The weekend overhang is Iran's formal response to a U.S. peace proposal, which Secretary Rubio stated he expected before Friday's close. Markets did not fully price either resolution scenario — a ceasefire acceptance would compress gold's war premium sharply and trigger a risk-on relief rally in energy equities, travel names, and rate-sensitive sectors; a rejection or collapse of talks would deepen Hormuz disruption risk and stress real-economy sectors already showing recession-level guidance. The equity record closes and AI earnings power are real, but they coexist with a geopolitical binary that could reset the risk-reward calculus at Monday's open.
Next Week Outlook
The week of May 11 is the most data-dense of the quarter and arrives with Iran unresolved. Tuesday's April CPI print is the macro pivot: consensus expects headline CPI at +0.7% m/m with the year-over-year rate rising to +3.7% (from +3.3% in March) due to base effects, while core CPI m/m is forecast at a soft +0.1%. A clean or below-consensus print would confirm the tariff-driven inflation pulse is fading and extend the soft-landing narrative that has underpinned six weeks of equity gains; a surprise above +0.7% m/m would reopen the "higher for longer" debate at a moment when geopolitical risk is already elevating the cost of capital for risk assets. The 10-year Note Auction follows Tuesday afternoon (last cleared at 4.28%) — bond market appetite at these yields will signal whether the fiscal-inflation trade-off is being repriced.

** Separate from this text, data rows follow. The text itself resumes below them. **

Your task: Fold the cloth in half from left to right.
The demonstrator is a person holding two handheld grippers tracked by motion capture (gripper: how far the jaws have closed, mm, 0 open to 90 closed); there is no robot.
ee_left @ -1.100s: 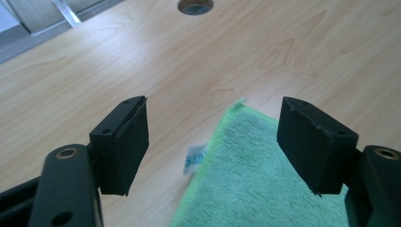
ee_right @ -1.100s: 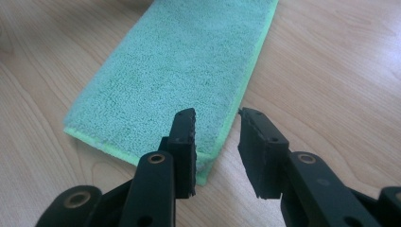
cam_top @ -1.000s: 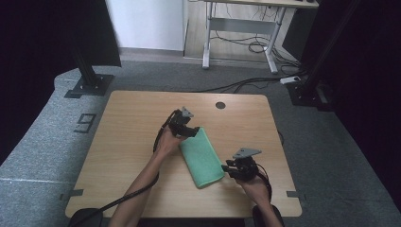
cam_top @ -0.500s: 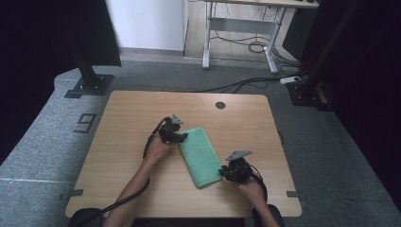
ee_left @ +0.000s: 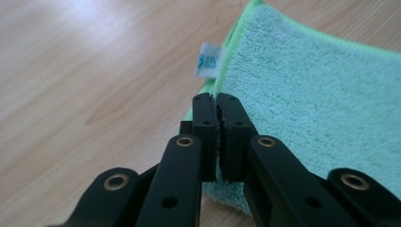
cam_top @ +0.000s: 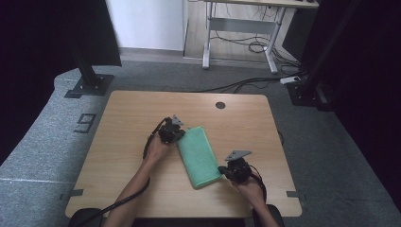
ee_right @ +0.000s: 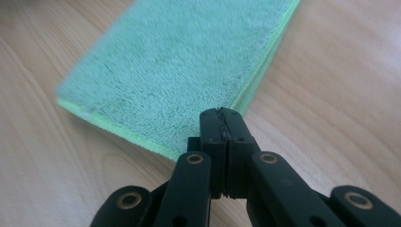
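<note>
Lying folded in a long strip at the table's (cam_top: 123, 123) middle, the green towel (cam_top: 198, 156) now has a gripper at each end. The left gripper (cam_top: 176, 137) has come in to the far left corner, beside the white label (ee_left: 209, 59), and its jaws have just closed onto the edge there. The right gripper (cam_top: 225, 169) has likewise just clamped the near right corner. With both corners pinched, lifting or unfolding looks likely next.
</note>
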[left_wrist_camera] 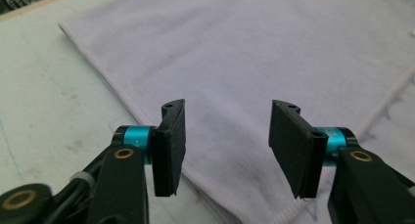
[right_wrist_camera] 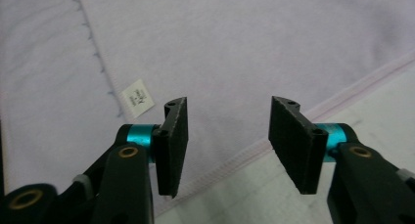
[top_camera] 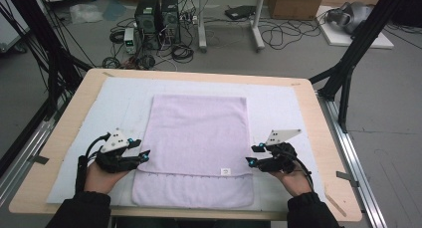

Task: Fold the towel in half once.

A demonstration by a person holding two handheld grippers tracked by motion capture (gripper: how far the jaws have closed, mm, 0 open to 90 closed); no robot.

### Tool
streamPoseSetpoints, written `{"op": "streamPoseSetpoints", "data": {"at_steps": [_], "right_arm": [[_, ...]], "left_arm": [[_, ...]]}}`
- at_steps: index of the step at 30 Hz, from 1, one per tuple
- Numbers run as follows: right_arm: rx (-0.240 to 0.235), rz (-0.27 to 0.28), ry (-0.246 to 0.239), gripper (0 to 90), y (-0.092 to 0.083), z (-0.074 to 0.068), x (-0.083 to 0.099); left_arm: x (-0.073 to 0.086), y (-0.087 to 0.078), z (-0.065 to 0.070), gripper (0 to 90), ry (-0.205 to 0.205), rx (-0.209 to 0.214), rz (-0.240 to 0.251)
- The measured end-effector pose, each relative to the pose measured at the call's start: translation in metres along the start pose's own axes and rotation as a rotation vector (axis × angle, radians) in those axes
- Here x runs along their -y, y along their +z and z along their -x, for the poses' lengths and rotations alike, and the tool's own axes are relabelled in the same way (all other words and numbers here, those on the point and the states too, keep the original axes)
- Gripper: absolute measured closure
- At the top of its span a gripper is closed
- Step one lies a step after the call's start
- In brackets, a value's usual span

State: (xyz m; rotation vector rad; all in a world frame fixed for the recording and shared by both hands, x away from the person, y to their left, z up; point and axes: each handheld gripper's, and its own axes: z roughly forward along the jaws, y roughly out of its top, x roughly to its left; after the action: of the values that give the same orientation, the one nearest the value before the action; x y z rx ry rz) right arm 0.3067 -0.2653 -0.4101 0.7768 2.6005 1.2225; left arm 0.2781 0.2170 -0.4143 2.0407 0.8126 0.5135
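Observation:
A pale lilac towel [top_camera: 198, 138] lies flat on the table's white mat [top_camera: 283, 108], with a small white label [top_camera: 226, 171] near its front right corner. My left gripper [top_camera: 145, 155] hovers at the towel's left edge, jaws apart with only the towel's hem [left_wrist_camera: 147, 121] below them. My right gripper [top_camera: 253, 155] hovers at the towel's right edge, jaws apart over the hem [right_wrist_camera: 303, 116], nothing between them. The towel [right_wrist_camera: 244, 43] and its label [right_wrist_camera: 137, 99] show in the right gripper view. The towel [left_wrist_camera: 254, 48] spreads beyond the jaws in the left gripper view.
The wooden table [top_camera: 326, 153] has bare margins left and right of the mat. Beyond its far edge stand computer towers [top_camera: 158, 16], cables, and desk legs [top_camera: 258, 24] on the floor. Black frame struts [top_camera: 358, 44] rise at both sides.

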Motion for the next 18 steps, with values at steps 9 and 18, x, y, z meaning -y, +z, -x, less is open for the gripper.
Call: {"op": "streamPoseSetpoints", "data": {"at_steps": [9, 18], "right_arm": [[-0.047, -0.033, -0.056, 58.5, 0.025, -0.010, 0.009], [-0.043, -0.067, -0.077, 69.9, 0.033, -0.010, 0.014]], "left_arm": [[0.017, 0.004, 0.001, 57.6, 0.014, 0.090, -0.042], [0.025, 0.015, 0.002, 67.1, 0.037, 0.094, -0.121]]}}
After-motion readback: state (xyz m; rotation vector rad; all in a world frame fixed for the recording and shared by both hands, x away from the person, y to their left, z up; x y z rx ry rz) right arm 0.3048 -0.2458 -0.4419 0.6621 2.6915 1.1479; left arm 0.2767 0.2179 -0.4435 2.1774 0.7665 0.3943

Wednesday brings PPI m/m (forecast +0.4%, prior +0.5%) and a 30-Year Bond Auction (prior 4.876%), while Thursday delivers the consumer demand check: Retail Sales m/m is forecast at +1.2% (decelerating from +1.7%) and Core Retail Sales at +1.5% (from +1.9%). A deceleration here would signal the consumer is beginning to absorb tariff pass-through costs and active geopolitical uncertainty — shifting the growth narrative from resilient to fragile without a recession confirmation. Initial Jobless Claims (forecast 209K, prior 200K) will be watched for any early signal that the labor market is losing the momentum demonstrated in Friday's jobs beat. Existing Home Sales on Monday (forecast 3.96M, prior 3.98M) will open the week with a pulse on rate-sensitive demand.
Overhanging all of this is the Iran resolution question. A ceasefire confirmation over the weekend would open the week with a GLD selloff and a broad risk-on rotation into energy equities and consumer discretionary names pricing Hormuz-risk discounts. An absence of resolution keeps oil supply uncertainty elevated and sustains pressure on sectors with Middle East exposure. The AI monetization thesis — confirmed across hardware, software, and memory this week — is durable regardless of geopolitical path, but equity multiples at S&P 7,400 with VIX at 17 leave limited margin for simultaneous data disappointment and diplomatic deterioration. The base case is a week that rewards the CPI softness narrative and buys diplomacy time without a ceasefire — constructive for AI names, neutral for gold, and quietly corrosive for consumer-facing cyclicals.